It’s the end of the year, and a number of reproductive rights reporters are doing year end roundups, best stories of the year and worst bills to make it into law. So, how was 2013 when it came to the right to decide if and when you want to be pregnant and give birth?
Pretty bad, frankly.
Not only was 2013 yet another year of massive abortion restrictions, but those laws that have gone into effect are doing their job as pregnant people are finding it more difficult to obtain services and dozens of providers are shutting down under onerous, unnecessary regulations.
Anti-choice groups are declaring it a year of victory. According to a report from Operation Rescue, who closely analyzes clinics across the country, almost 90 clinics closed this year, more than three times as many as shut down in 2012. In fact, since 1991, the group claims, nearly 75 percent of all clinics have shuttered, leaving fewer than 600 surgical abortion clinics left.
The clinic closures are even more devastating when you examine where the open clinics still exist. This year more states than ever are teetering on the edge of becoming completely clinic-free, with Missouri joining the states of Mississippi, Arkansas, North Dakota, South Dakota and Wyoming with only one provider. Even more states have just two or three clinics, often in the same city, making their situations almost as dire. Of course, those are the states being targeted by recently passed TRAP (Targeted Regulation of Abortion Providers) laws, that are intended to close centers by creating requirements impossible for clinics to operate under.
As Amanda Marcotte points out at Slate, this is all part of a push to stop focusing on regulations regarding the ending of pregnancy, and instead insisting that pregnant people are in constant danger from the moment they enter a clinic. The shift is a purposeful one. As Jessica Mason Pieklo and I explain in our book on the red state war on abortion, switching abortion restrictions to a “women’s safety” issue allows far more onerous laws to be seen as constitutional, allowing anti-choice activists to directly challenge Roe v. Wade.
The Roe decision will turn 41 in just a few weeks. It’s becoming more and more uncertain if it will make it to a 42nd anniversary.
Some Rights Updates
Spain has decided to roll back the right to an abortion, and women’s rights activists have taken to the streets.
A West Virginia doctor accused of making up stories of treating abortion complications has now said that he reported them to the University, not the board of medicine, and that he is innocent of any wrongdoing.
Finally, a Virginia woman who gave birth to a stillborn baby is now being charged with drug possession, since she cannot be charged with harming the fetus under Virginia law.
Some Good News
It’s not all doom and gloom, however. Salon gives us five reasons to feel good about 2013, and we ended the year on a high note when Michigan Senator Gretchen Whitmer spoke out about her own experience being sexually assaulted, testifying against the state’s new abortion insurance rider. The bill still passed, but advocates are already preparing to overturn the new rule with their own ballot initiative.

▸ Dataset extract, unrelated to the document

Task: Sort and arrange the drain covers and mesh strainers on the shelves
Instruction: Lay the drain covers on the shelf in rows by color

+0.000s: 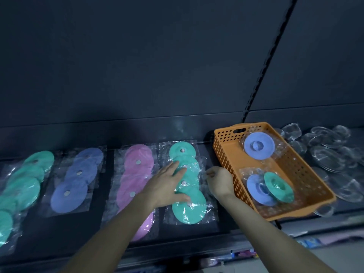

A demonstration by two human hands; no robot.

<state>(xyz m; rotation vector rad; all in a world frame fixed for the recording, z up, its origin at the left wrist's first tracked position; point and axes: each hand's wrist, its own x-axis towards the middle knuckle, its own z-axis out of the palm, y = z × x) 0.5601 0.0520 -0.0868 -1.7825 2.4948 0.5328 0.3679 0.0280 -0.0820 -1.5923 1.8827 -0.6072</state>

Another court has ruled that the Wisconsin admitting privileges requirement passed in 2013 is unconstitutional. Also, Nebraska will once again offer prenatal care to pregnant undocumented immigrants, overriding a previous veto by the governor, who believes that allowing those women and girls medical care for healthy births will draw more undocumented people to the state.
Looking to the Future
So what will 2014 bring? More clinic closures as TRAP laws and admitting privileges requirements start to be enforced, such as this new announcement that Fort Wayne, Indiana will no longer have a provider until the physician there can find a new back up doctor locally. Also expect a number of new tactics when it comes to clinic protests, while anti-choice activists look to the Supreme Court to decide whether religious speech and demonstrations are considered protected speech outside abortion clinics, rendering “buffer zones” unconstitutional.
Good-bye, 2013. Hopefully 2014 will be a year where we can increase access, not just watch it be whittled further away.